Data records
-*-

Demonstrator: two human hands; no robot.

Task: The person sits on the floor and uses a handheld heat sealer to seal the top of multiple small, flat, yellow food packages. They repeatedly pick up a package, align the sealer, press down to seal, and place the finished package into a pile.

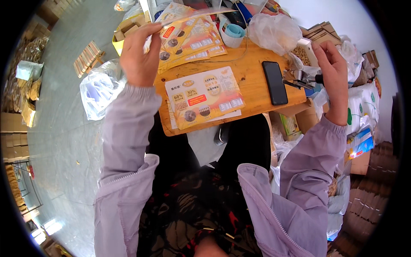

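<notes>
My left hand is raised over the far left of the wooden table, fingers closed at the end of a thin, see-through strip or sheet edge. Beneath it lie several printed orange packaging sheets, fanned out. Nearer me, another printed sheet rests flat, a white edge showing under it. My right hand hangs beyond the table's right side, thumb and fingertips drawn together; what they hold, if anything, I cannot make out. Beside that hand is a metal device with a black knob. Close by is a tray of small brown pieces.
A black phone lies at the right of the wooden table. Behind are a teal tape roll and a clear bag. Left on the floor are a plastic bag and striped stool. Cartons stand right.
</notes>
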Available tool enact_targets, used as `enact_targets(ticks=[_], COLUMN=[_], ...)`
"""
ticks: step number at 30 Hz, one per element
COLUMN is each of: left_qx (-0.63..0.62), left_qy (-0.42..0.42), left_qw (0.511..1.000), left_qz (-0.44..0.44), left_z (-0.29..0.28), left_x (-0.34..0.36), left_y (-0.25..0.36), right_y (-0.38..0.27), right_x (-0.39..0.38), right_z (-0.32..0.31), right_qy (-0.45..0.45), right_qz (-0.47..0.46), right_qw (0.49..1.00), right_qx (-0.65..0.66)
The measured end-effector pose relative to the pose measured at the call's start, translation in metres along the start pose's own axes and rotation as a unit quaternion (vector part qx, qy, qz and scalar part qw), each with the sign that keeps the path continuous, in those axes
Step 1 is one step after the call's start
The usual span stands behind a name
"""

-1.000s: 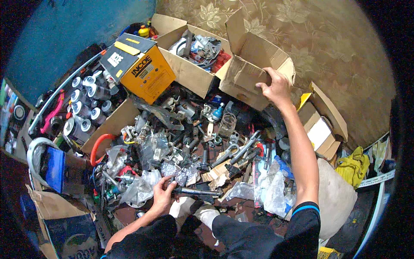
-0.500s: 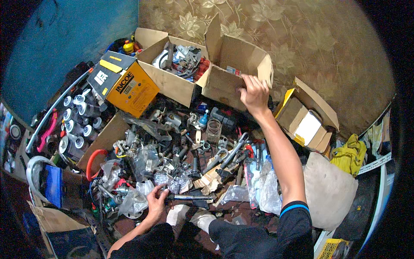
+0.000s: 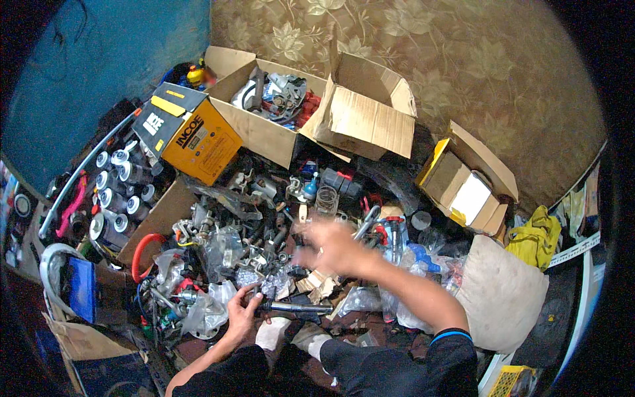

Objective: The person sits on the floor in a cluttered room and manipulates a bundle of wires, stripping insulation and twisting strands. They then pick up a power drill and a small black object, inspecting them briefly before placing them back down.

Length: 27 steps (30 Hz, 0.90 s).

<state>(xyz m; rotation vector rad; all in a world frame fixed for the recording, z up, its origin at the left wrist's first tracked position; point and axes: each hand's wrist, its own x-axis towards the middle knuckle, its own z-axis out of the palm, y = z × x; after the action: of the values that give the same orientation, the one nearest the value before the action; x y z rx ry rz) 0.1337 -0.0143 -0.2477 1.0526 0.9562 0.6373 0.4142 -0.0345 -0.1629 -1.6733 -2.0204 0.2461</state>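
Observation:
My left hand [image 3: 242,313] is closed around one end of a dark cylindrical rod with a shiny metal section [image 3: 301,308], which lies level above my feet. My right hand [image 3: 331,248] hovers over the pile of metal parts, smeared by motion, so its fingers and anything in them cannot be read. Under and around it lie torn cardboard pieces [image 3: 322,283], metal fittings and a clear jar [image 3: 327,200]. Just left of my left hand are crumpled clear plastic bags [image 3: 205,316].
At the back stand an open carton [image 3: 374,119], a carton of parts [image 3: 264,135] and an orange-and-black box [image 3: 204,142]. Several canisters [image 3: 116,178] crowd the left. On the right are a small open box [image 3: 456,192], a pale cushion [image 3: 506,294] and a yellow cloth bag [image 3: 537,238].
My right hand has left the back carton and swung down and left over the parts. The carton's front flap now faces me. My left hand still holds the rod.

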Motion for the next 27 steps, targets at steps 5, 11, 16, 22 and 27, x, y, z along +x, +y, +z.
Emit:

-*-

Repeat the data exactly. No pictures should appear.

Demonstrator: two human hands; no robot.

Task: The person sits on the floor and uses a handheld heat sealer to seal the top of multiple small, flat, yellow food packages. They repeatedly pick up a package, align the sealer, press down to seal, and place the finished package into a pile.


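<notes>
My left hand is raised over the far left of the wooden table, fingers closed at the end of a thin, see-through strip or sheet edge. Beneath it lie several printed orange packaging sheets, fanned out. Nearer me, another printed sheet rests flat, a white edge showing under it. My right hand hangs beyond the table's right side, thumb and fingertips drawn together; what they hold, if anything, I cannot make out. Beside that hand is a metal device with a black knob. Close by is a tray of small brown pieces.
A black phone lies at the right of the wooden table. Behind are a teal tape roll and a clear bag. Left on the floor are a plastic bag and striped stool. Cartons stand right.
</notes>
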Available tool enact_targets, used as `enact_targets(ticks=[_], COLUMN=[_], ...)`
"""
ticks: step number at 30 Hz, one per element
COLUMN is each of: left_qx (-0.63..0.62), left_qy (-0.42..0.42), left_qw (0.511..1.000), left_qz (-0.44..0.44), left_z (-0.29..0.28), left_x (-0.34..0.36), left_y (-0.25..0.36), right_y (-0.38..0.27), right_x (-0.39..0.38), right_z (-0.32..0.31), right_qy (-0.45..0.45), right_qz (-0.47..0.46), right_qw (0.49..1.00), right_qx (-0.65..0.66)
The measured end-effector pose relative to the pose measured at the call's start, translation in metres along the start pose's own axes and rotation as a unit quaternion (vector part qx, qy, qz and scalar part qw), each with the sign that keeps the path continuous, in those axes
Step 1 is one step after the call's start
The usual span stands behind a name
"""

-1.000s: 
-0.500s: 
+0.000s: 

Objective: The person sits on the floor in a cluttered room and manipulates a bundle of wires, stripping insulation and twisting strands. They then pick up a power drill and a small black object, inspecting them briefly before placing them back down.

Length: 27 steps (30 Hz, 0.90 s).

<state>(xyz m; rotation vector rad; all in a world frame fixed for the recording, z up, its origin at the left wrist's first tracked position; point and axes: each hand's wrist, its own x-axis towards the middle knuckle, its own z-axis out of the palm, y = z × x; after the action: of the values that give the same orientation, the one nearest the value before the action; x y z rx ry rz) 0.1337 -0.0143 -0.2477 1.0526 0.9562 0.6373 0.4142 -0.0345 -0.1629 -1.6733 -2.0204 0.2461</state>
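Observation:
My left hand [image 3: 242,313] is closed around one end of a dark cylindrical rod with a shiny metal section [image 3: 301,308], which lies level above my feet. My right hand [image 3: 331,248] hovers over the pile of metal parts, smeared by motion, so its fingers and anything in them cannot be read. Under and around it lie torn cardboard pieces [image 3: 322,283], metal fittings and a clear jar [image 3: 327,200]. Just left of my left hand are crumpled clear plastic bags [image 3: 205,316].
At the back stand an open carton [image 3: 374,119], a carton of parts [image 3: 264,135] and an orange-and-black box [image 3: 204,142]. Several canisters [image 3: 116,178] crowd the left. On the right are a small open box [image 3: 456,192], a pale cushion [image 3: 506,294] and a yellow cloth bag [image 3: 537,238].
My right hand has left the back carton and swung down and left over the parts. The carton's front flap now faces me. My left hand still holds the rod.
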
Motion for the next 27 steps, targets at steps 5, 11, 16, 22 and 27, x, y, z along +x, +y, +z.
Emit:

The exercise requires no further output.